Ein Mann ist in Thailand zu 30 Jahren Haft verurteilt worden. Sein Vergehen: Er postete sechs anrüchige Kommentare auf Facebook. Was die Anklage auslöste, darf niemand sagen. Eine Wiederholung der Kommentare würde eine neue Anklage auslösen.

Der thailändische König.

Bildlegende: Mit dem König ist nicht zu spassen: Die Strafen wegen Majestätsbeleidigung sind in Thailand drakonisch. Keystone

Wegen Majestätsbeleidigung ist ein Mann in Thailand zu 30 Jahren Haft verurteilt worden. Er habe sechs nach Überzeugung des Gerichts anrüchige Kommentare auf Facebook gepostet, berichteten Anwälte. Was genau die Anklage auslöste, darf jedoch niemand sagen. Eine Wiederholung der Kommentare würde ihrerseits eine Anklage nach sich ziehen. Das Urteil fällte ein Militärgericht. Der Mann kann nicht in Berufung gehen. Thailand wird seit dem Putsch im Mai 2014 von einer Junta regiert.
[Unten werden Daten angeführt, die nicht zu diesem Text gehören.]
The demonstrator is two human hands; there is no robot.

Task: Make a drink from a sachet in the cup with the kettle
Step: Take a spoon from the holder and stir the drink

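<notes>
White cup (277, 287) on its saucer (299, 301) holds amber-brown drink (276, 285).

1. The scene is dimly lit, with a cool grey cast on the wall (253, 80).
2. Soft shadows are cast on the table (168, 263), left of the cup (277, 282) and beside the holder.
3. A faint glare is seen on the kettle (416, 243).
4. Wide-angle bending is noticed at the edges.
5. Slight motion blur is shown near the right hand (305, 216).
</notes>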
Die Organisation «Thailändische Anwälte für Menschenrechte» verurteilte das Strafmass. «Es ist die höchste Strafe, die je in einem solchen Fall verhängt worden ist», sagte eine Anwältin.

Thailand hat zwar eine konstitutionelle Monarchie, der königliche Haushalt gehört aber zu den mächtigsten Institutionen im Land. König Bhumibol Adulyadej ist seit 1946 auf dem Thron.